Oppositely charged polymer chains can be “right-handed,” “left-handed,” or have no “handedness” at all, which controls whether a solid or liquid forms.

Whether a solid or liquid forms from charged polymers depends on the “handedness” of the oppositely charged polymer chains.
Image courtesy of Argonne National Laboratory
Whether a solid or liquid forms from charged polymers depends on the “handedness” of the oppositely charged polymer chains. For example, simulation of a 1,000-nanosecond interaction of two oppositely charged chains (red and blue indicate the opposite charge) demonstrates that the random coil structure (right) is retained, consistent with the experimentally observed liquid state. The liquid state was observed when one of the components contained an equal mixture of “right-handed” and “left-handed” chains.

The Science

“Smart” coatings could protect chemical reactors from corrosion and help build safer batteries, but creating these coatings means controlling how the films assemble their building blocks. These blocks are charged polyelectrolytes, or molecular chains of hydrogen, carbon, oxygen, and nitrogen atoms plus various molecular groups. The scientists found that these building blocks form solid complexes when all the chains have the same “handedness” (that is, chirality). However, a liquid is formed when there is an equal mixture of right-handed and left-handed chains.

The Impact

Controlling how polyelectrolyte complexes form could lead to better smart coatings. These coatings could result in enhanced corrosion resistance for metals and new solid-state electrolytes for batteries and other energy storage applications. Understanding how these complexes form permits scientists to predict and control materials’ properties.

Summary

Polyelectrolyte complexes offer new opportunities for studying and guiding the assembly of easily deformed soft matter, including certain biological materials. The liquid forms of these complexes have useful characteristics such as very low and tunable interfacial tension with water, which makes them easy to spread on solid surfaces.
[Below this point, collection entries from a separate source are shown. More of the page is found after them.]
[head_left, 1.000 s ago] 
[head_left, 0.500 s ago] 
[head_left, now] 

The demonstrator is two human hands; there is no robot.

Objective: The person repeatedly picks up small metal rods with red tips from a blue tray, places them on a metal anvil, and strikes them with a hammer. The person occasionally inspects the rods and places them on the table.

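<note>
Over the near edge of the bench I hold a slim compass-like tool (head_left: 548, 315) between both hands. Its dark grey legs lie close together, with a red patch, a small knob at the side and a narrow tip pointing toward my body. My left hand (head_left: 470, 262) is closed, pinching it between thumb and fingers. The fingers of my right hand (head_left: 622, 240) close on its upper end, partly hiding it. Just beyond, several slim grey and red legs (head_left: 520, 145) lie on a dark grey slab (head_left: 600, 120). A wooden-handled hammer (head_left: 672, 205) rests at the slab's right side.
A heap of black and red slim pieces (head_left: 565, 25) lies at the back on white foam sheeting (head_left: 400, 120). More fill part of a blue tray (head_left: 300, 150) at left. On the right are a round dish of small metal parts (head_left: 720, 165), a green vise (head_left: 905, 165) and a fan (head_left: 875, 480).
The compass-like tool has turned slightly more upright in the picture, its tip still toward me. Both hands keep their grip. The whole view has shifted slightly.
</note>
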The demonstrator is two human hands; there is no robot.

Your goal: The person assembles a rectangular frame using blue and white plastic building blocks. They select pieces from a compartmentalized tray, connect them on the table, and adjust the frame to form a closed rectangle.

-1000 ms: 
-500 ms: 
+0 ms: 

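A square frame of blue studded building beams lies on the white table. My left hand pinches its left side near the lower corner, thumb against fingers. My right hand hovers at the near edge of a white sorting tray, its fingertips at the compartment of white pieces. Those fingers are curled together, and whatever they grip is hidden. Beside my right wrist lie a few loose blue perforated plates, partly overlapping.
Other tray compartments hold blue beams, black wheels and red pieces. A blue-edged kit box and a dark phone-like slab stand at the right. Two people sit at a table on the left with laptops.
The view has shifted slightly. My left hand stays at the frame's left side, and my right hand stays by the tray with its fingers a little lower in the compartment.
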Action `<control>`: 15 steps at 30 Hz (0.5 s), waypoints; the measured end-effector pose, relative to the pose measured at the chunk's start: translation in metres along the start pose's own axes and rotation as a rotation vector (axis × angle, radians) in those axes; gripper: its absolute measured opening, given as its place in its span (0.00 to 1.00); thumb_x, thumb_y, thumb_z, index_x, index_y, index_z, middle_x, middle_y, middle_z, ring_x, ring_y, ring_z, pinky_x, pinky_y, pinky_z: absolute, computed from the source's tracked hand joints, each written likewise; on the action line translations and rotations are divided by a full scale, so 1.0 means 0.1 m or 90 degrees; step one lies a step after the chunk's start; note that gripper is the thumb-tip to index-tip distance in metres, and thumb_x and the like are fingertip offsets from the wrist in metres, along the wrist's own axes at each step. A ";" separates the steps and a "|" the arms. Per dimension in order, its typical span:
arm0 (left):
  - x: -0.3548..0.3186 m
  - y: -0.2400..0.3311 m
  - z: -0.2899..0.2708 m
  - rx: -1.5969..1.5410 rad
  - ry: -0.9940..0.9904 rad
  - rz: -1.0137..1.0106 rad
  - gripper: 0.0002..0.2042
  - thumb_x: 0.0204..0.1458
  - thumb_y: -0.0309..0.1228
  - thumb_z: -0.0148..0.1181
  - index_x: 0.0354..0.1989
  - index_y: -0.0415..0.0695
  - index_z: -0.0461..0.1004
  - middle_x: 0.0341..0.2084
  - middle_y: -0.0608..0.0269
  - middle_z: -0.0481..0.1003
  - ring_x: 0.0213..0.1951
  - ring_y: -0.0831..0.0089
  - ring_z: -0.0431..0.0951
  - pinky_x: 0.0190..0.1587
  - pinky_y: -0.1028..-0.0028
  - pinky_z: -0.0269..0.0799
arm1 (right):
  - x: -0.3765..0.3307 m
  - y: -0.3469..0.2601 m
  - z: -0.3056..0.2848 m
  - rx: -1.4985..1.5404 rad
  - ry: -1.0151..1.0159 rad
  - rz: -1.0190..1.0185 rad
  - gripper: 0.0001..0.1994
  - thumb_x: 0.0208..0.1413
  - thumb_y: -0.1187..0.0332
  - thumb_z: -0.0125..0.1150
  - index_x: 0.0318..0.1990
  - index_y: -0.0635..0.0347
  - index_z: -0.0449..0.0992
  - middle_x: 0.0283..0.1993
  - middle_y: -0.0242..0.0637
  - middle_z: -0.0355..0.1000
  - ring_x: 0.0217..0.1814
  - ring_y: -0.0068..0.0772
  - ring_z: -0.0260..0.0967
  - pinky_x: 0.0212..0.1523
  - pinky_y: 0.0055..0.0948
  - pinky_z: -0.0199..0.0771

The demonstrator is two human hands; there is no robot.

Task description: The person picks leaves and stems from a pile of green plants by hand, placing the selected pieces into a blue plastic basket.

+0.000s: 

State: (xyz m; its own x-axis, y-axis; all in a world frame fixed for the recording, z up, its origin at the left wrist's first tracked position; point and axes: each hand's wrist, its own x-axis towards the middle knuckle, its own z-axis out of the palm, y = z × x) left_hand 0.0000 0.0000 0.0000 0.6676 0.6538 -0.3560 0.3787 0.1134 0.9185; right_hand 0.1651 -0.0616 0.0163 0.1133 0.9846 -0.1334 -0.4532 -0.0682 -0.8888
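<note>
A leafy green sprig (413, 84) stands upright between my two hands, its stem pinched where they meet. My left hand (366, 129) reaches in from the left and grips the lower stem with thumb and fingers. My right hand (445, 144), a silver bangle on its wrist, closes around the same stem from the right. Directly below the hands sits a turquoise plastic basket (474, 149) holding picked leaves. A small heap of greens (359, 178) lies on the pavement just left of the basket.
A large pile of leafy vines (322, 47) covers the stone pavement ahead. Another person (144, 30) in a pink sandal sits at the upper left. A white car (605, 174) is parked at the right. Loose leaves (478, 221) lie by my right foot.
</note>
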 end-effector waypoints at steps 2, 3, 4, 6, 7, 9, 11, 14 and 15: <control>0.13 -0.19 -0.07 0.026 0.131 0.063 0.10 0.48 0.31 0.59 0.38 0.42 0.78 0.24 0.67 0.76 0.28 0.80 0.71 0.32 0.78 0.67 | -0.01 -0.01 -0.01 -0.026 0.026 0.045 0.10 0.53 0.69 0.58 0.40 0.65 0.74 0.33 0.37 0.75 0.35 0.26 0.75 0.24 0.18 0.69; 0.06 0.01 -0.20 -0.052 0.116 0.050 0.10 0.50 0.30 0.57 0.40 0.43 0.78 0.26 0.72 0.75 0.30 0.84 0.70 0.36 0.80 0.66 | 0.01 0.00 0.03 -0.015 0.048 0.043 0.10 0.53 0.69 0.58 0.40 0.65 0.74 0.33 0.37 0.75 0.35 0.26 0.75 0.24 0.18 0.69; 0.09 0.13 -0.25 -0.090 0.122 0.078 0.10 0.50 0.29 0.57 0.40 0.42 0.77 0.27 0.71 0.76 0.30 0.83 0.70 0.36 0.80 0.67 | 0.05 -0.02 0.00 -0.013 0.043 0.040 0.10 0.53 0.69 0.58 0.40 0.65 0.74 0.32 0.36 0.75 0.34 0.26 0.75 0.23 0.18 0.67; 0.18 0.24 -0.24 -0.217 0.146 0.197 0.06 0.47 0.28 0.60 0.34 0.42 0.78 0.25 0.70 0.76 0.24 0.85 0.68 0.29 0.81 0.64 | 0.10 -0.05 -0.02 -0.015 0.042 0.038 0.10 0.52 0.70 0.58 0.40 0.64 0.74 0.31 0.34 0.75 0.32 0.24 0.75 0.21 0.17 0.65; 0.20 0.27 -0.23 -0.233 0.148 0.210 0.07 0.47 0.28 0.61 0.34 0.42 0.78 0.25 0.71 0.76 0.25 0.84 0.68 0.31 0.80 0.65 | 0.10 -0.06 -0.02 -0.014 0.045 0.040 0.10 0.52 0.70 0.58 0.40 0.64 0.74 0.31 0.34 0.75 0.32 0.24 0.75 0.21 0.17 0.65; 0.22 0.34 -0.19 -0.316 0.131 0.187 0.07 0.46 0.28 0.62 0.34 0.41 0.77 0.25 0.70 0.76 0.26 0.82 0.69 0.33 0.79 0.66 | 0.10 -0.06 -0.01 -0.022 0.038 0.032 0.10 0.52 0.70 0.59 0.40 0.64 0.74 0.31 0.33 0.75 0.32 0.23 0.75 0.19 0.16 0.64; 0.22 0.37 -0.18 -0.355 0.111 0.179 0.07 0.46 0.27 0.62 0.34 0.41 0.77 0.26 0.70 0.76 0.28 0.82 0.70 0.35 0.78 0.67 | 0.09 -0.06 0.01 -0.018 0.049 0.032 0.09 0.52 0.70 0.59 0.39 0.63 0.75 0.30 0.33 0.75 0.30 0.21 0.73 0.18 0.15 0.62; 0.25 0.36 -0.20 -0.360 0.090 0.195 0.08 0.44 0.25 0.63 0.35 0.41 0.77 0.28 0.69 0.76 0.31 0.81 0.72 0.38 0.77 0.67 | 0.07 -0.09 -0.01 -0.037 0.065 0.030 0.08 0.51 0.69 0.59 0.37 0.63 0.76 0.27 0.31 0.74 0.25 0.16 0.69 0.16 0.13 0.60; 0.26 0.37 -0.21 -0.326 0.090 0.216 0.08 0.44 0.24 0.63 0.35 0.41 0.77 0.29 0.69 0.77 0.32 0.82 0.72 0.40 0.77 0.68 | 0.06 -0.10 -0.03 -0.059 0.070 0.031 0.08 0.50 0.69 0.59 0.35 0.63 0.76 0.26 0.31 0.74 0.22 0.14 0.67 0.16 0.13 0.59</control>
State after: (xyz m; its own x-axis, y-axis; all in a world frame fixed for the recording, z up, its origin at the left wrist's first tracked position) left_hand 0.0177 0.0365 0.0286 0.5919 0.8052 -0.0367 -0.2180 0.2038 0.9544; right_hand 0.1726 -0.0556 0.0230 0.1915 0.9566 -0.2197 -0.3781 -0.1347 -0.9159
However, the factors determining whether the complexes form as solids or liquids remain unclear. Oppositely charged polyelectrolyte chains were used to examine the effects of “handedness,” or chirality, on complex formation. For dilute solutions of oppositely charged chains, it was discovered that the chirality determines whether a liquid or solid complex is formed from the interactions of the molecules. The explanation for this finding is based on the combination of electrostatic and hydrogen-bonding interactions. Fluid complexes form when at least one of the chains is a mixture of both right- and left-“handedness,” which disrupts hydrogen bonding networks. In contrast, chains that have only one “handedness” form compact, fibrillar solids with a beta-sheet structure. This secondary structure was clearly revealed in detailed molecular dynamics simulations. “Handedness” was found to be an exploitable tool for manipulating material properties in polyelectrolyte complexation. With this new discovery, self-assembled polyelectrolyte materials such as smart coatings may be improved in the future.

Contact

Juan J. de Pablo
Institute for Molecular Engineering, University of Chicago
Argonne National Laboratory
[email protected]

Funding

This work was supported by the U.S. Department of Energy, Office of Science, Office of Basic Energy Sciences.

Publications

S. Perry, L. Leon, K. Hoffmann, M. Kade, D. Priftis, K. Black, D. Wong, R. Klein, C. Pierce III, K. Margossian, J. Whitmer, J. Qin, J. Pablo, and M. Tirrell, “Chirality-selected phase behaviour in ionic polypeptide complexes.” Nature Communications 6, 6052 (2015). [DOI: 10.1038/ncomms7052]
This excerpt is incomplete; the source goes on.